Viajamos en auto-stop. Simplemente nos dejamos llevar y escuchamos la música. Sí, a veces nos quedamos dormidas. Es difícil no quedarse dormida, viajamos durante todo el día. No conocemos las carreteras, así que siempre estamos perdidas. Le digo a Eva que esto es un gran acto de confianza. Entre nosotras no, entre tú y yo y los demás. Nos dejamos llevar. El conductor sabe que no le haremos ningún daño. O quizá no lo sabe y lo que le gusta es eso: sentir que transgrede algún tipo de límite. Es un pacto entre desconocidos, le digo a Eva: un compromiso.
Siempre es un hombre solo. Las mujeres no están acostumbradas a confiar así, sin más. Nos miran con desaprobación, como si ya nos hubiera sucedido algo terrible. Como si ellas ya nos lo hubieran advertido: las que conducen, las esposas que callan en el asiento del copiloto. Las siempre preciosas y distantes hijas de la parte de atrás, miran distraídas el paisaje por la ventanilla cerrada y sus ojos se detienen siempre en nosotras, como si no mereciera la pena, como si se murieran de envidia. Intuyen que, si sus hombres viajaran solos, pararían en el desvío. Nos preguntarían a dónde vamos, nos llevarían para tener a alguien con quien charlar, para sentirse un poco más valientes, para poder contarlo por ahí.
Estamos en el norte y suele llover, pero aquí a nadie le importa. No nos dirán que nos limpiemos los zapatos, a nadie le preocupa que mojemos los asientos. Cuando no pasan coches, Eva y yo aguantamos bajo la lluvia. Es parte del trato. Por la noche llegamos a alguna pequeña ciudad, buscamos un sitio para dormir y decimos que nos quedaremos a pasar unos días, pero en realidad lo que más nos apetece es volver a salir al cruce a esperar a los coches, a apostar de qué color será el próximo en parar. A inventarnos historias que contaremos al próximo desconocido.
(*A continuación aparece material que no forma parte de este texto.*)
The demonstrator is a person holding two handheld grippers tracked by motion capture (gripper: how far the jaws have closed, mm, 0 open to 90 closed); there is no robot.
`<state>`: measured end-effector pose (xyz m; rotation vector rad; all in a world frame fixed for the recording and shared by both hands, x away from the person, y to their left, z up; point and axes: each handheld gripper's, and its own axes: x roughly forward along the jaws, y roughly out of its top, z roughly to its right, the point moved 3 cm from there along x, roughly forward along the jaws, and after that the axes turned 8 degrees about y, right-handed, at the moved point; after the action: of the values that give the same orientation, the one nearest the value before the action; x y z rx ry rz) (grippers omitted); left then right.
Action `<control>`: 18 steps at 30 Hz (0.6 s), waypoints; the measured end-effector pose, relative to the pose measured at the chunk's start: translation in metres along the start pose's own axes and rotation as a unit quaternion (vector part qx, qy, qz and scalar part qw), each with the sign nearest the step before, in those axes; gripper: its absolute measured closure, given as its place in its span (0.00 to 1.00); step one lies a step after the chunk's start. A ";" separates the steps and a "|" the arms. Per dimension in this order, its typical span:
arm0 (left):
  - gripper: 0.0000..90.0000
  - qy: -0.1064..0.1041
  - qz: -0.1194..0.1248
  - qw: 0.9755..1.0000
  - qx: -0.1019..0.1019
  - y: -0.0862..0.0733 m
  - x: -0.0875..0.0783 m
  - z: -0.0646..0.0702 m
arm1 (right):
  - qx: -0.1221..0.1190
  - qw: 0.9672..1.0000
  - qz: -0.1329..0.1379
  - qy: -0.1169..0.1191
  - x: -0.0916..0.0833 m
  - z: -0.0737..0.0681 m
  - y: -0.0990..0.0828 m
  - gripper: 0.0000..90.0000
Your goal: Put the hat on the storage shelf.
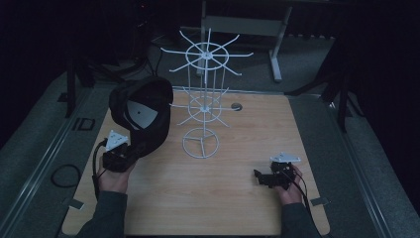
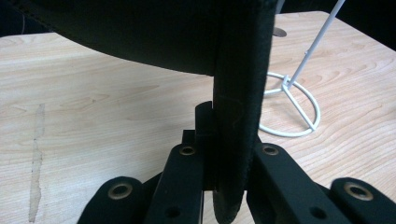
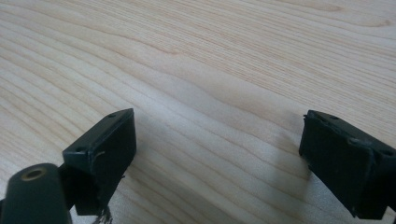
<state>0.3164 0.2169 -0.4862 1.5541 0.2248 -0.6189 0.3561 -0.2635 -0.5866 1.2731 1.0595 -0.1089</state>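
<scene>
**Hanging the cap on the wire rack**

Holding the black cap (image 1: 142, 113) by the edge of its brim, the left gripper (image 1: 119, 157) keeps it lifted above the left part of the wooden table (image 1: 233, 198). In the left gripper view the two jaws are pressed together on the brim (image 2: 236, 116), which stands on its edge between them. The right gripper (image 1: 270, 177) rests low near the right front of the table, its jaws spread apart with nothing between them.

The cap is just left of the white wire rack (image 1: 204, 94), and its crown seems to touch or overlap the lower arms; the dark picture does not let me decide which.

To do this step well, I think the cap should go a little higher and to the right, so that one wire arm enters the opening. The movement should be slow, because the rack stands on a light ring base (image 2: 289, 112) and could tip. The free gripper could steady this base.

The long axis of the cap goes from the brim, low and near the person, up and away to the crown. The hollow inside, with a pale label (image 1: 140, 113), faces the camera and slightly right.
</scene>
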 end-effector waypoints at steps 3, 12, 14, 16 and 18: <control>0.96 0.001 0.002 1.000 0.001 0.001 0.000 0.000 | 0.001 1.000 0.000 0.000 0.000 0.000 0.000 0.12; 0.96 0.004 0.007 1.000 0.006 0.005 -0.002 -0.002 | 0.000 1.000 0.000 0.000 0.000 0.000 0.000 0.12; 0.96 0.005 0.008 1.000 0.007 0.006 -0.003 -0.002 | 0.001 1.000 0.000 0.000 0.000 0.000 0.000 0.12; 0.96 0.005 0.010 1.000 0.008 0.007 -0.003 -0.003 | 0.000 1.000 0.000 0.000 0.000 0.000 0.000 0.12; 0.96 0.006 0.010 1.000 0.009 0.008 -0.004 -0.003 | 0.000 1.000 0.000 0.000 0.000 0.000 0.000 0.12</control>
<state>0.3181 0.2199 -0.4770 1.5761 0.2122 -0.5969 0.3561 -0.2635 -0.5866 1.2732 1.0590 -0.1091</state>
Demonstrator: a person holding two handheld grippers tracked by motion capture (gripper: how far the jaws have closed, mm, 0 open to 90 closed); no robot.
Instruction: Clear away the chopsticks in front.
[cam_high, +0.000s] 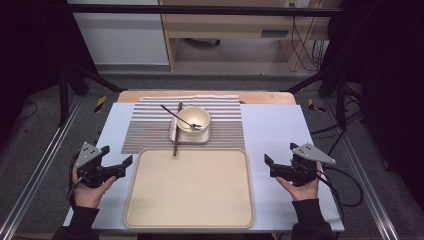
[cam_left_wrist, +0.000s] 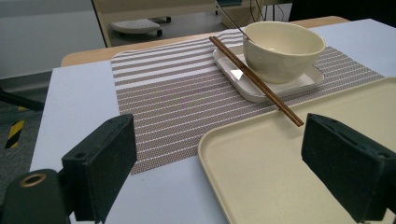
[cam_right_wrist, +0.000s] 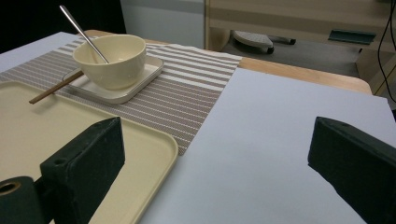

No es que el viaje sea el destino, es que no vamos a ninguna parte, ¿sabes? Creo que lo que pasa es que nos asusta quedarnos en un lugar. Enviar postales a casa. Y todo lo demás.
Los coches rojos son míos, los grises son de Eva, y la que gana tiene que ser la primera en hablar con el conductor. Cuando digo hablar me refiero a hacerle alguna pregunta muy personal. Una vez un ejecutivo, vestido de traje nos dio dinero para comer. Nos preguntó si no nos daba miedo ir viajando solas por ahí. Lo que pasa es que era mucho, mucho dinero, ¿sabes? Otro nos llevó a su casa en el pueblo, nos presentó a su madre. Vínculos extraños, parece como si la gente tuviera siempre ganas de cuidar de algo: un perro, una corbata, una gardenia, dos chicas en un desvío de la A-66 hacia Llanes. Quieren ser responsables de algo pequeño y frágil. Quieren ayudar. Y ya sabes lo que pasa: una vez que alguien te he hecho un favor, casi seguramente seguirá ayudándote. Aunque tú ni siquiera lo necesites.
Nos regalaron una manta, un antiguo casette de Queen. Hombres a los que no volveríamos a ver, hombres que, como estaban conduciendo, ni siquiera nos daban la mano al entrar. Uno nos dijo “Joder, sois o mejor que me ha pasado hoy” otro nos pidió que le acompañáramos esa noche al cumpleaños de un amigo. Simplemente es que no queremos volver a casa. Un señor nos dejó las llaves de un piso que tenía en Vitoria por si necesitábamos pasar allí la noche. No hay nada en la nevera, nos advirtió.
A veces no tenemos suerte y pasamos horas en una salida de la autopista. Eva se pone a dar pequeños saltitos de los nervios, pero fingiendo que tiene un poco de frío. Me da un codazo cuando escucha un coche acercarse. ¿Rojo o gris? Me pregunta. Cuando nos dejan en una gasolinera, pedimos dinero para comprar comida y coca-colas, y jugamos con los perros abandonados. Al fin y al cabo ellos también se meterían en un coche con cualquiera, dice Eva.
En algún lugar en la carretera que va desde Irún a Hendaya, un transportista que nos lleva en una furgoneta Citroën roja nos pregunta por qué lo hacemos. El aire entra por la ventanilla y el pelo me hace cosquillas en la cara y en el cuello. Hoy quizá tendremos que aprender a hablar en otro idioma para conseguir un sitio donde dormir. Eva sonríe se encoje de hombros y apoya la cabeza en el cristal, cierra los ojos y le dice que hemos llegado tan lejos que ahora lo que nos da miedo es tener que volver. Volver a casa.